Using the listing that follows, return every line with the word "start".

§ Supplied records:
※ ※ ※

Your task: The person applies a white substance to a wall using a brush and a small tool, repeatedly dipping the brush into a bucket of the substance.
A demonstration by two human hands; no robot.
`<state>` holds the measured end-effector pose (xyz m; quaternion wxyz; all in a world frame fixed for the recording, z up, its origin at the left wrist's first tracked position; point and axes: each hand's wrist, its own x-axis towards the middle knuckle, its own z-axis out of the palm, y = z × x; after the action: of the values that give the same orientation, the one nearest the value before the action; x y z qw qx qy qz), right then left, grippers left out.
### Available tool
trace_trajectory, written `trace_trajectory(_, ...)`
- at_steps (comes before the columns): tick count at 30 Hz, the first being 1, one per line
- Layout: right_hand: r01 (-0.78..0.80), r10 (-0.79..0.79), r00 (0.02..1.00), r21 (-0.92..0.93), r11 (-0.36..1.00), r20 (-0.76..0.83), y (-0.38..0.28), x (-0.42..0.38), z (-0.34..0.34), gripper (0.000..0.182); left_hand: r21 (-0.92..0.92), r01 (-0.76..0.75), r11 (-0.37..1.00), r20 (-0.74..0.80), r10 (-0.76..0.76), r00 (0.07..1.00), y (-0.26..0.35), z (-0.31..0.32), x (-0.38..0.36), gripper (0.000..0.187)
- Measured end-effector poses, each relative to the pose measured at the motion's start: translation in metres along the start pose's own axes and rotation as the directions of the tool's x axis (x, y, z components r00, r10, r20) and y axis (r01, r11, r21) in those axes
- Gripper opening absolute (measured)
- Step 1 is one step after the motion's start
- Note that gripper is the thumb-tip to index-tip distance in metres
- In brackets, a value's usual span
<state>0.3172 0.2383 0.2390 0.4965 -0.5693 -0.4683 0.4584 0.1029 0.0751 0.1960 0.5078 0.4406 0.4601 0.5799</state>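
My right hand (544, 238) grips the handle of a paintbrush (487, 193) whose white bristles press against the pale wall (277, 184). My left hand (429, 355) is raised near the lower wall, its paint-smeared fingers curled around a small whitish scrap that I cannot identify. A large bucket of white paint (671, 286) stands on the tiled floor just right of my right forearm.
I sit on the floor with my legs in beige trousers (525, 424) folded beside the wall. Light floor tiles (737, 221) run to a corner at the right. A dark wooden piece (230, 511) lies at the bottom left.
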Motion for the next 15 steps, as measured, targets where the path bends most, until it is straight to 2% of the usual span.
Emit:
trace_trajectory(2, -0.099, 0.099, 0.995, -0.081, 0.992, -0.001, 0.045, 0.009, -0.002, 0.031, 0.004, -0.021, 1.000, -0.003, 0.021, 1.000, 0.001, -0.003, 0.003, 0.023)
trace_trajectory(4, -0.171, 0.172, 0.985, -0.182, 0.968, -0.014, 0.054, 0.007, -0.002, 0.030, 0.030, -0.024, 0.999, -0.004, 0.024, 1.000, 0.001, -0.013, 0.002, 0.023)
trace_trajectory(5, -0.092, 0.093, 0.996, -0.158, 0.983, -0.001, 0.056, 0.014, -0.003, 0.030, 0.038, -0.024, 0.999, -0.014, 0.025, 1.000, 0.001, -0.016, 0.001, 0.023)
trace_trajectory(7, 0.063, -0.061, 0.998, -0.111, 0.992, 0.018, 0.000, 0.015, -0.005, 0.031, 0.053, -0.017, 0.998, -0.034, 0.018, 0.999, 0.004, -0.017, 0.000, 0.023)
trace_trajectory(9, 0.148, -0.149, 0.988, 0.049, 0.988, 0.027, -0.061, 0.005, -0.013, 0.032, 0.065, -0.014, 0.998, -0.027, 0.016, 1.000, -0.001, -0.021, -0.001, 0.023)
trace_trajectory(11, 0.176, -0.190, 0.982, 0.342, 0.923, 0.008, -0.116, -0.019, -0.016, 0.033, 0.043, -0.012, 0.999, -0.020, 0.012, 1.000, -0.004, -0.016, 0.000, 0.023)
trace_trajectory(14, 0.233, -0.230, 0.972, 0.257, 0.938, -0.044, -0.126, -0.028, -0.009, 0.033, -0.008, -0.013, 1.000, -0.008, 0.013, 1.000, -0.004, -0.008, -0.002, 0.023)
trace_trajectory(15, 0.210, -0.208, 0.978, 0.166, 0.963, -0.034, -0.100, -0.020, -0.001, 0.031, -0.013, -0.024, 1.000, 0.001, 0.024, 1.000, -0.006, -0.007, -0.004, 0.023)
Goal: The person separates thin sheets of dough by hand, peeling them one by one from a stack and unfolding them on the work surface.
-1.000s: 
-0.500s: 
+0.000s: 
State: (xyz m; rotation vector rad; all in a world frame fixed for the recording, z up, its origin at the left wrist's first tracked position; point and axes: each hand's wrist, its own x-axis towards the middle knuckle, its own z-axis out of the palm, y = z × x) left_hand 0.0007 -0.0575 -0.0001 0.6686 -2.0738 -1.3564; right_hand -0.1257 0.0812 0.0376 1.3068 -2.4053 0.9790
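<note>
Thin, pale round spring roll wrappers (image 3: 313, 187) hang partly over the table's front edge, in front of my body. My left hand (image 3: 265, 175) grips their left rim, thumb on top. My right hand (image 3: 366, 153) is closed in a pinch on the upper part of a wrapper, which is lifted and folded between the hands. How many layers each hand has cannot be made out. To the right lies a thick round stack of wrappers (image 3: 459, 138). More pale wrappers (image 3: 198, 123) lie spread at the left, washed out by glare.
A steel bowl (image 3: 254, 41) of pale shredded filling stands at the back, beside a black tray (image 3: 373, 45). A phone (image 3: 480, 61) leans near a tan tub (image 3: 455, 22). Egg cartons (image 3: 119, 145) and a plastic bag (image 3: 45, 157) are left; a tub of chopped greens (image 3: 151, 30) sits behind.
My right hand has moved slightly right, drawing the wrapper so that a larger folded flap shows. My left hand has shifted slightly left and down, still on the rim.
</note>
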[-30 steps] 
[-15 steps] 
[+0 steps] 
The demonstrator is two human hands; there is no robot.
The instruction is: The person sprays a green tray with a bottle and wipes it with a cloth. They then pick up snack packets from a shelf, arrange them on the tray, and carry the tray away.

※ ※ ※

§ Response:
- Measured end-effector poses, each relative to the pose measured at the motion's start: translation in metres along the start pose's own axes and rotation as the directions of the tool's x axis (x, y, z components r00, r10, r20) and y axis (r01, r11, r21) in those axes
- Step 1 is one step after the motion's start

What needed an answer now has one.